[WHAT THIS TASK INVOLVES] Please say how many lines of the listing hold "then", with no other words in the answer.

[PROVIDED DATA]
==*==
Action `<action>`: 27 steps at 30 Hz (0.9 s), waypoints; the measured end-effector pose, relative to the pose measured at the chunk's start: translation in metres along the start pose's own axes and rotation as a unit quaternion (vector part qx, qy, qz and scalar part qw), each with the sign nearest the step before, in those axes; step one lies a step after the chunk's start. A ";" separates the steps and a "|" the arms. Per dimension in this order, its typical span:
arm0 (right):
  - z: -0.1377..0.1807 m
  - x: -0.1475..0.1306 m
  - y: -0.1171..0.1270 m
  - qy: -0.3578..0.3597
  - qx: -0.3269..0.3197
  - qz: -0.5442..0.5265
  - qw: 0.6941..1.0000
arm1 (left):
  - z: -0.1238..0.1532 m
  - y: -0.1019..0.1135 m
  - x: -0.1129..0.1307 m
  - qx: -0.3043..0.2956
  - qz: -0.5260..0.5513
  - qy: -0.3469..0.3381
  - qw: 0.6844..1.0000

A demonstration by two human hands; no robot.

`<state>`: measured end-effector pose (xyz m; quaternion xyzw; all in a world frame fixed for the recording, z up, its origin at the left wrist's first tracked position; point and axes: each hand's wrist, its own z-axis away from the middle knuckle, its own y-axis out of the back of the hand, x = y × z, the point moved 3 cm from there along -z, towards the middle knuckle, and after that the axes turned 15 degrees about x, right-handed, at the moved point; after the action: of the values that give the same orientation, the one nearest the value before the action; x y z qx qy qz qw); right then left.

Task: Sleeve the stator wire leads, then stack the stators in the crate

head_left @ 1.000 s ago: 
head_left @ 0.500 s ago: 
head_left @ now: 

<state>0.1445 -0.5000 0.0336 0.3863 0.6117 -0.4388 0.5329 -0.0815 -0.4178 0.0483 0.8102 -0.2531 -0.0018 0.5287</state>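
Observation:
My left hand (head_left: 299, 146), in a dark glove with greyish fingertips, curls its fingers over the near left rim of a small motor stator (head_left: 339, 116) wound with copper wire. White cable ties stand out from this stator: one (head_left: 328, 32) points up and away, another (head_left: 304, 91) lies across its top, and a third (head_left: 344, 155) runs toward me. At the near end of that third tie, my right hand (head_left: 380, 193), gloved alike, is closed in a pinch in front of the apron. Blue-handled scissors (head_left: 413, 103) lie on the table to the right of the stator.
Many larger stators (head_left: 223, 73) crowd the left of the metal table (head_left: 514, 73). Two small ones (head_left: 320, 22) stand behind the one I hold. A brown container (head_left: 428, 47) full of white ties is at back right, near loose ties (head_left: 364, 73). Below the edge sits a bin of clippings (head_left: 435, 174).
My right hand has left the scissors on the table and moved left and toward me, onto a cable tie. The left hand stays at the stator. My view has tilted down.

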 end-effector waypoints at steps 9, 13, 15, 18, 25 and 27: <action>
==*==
[RESPONSE BELOW] 2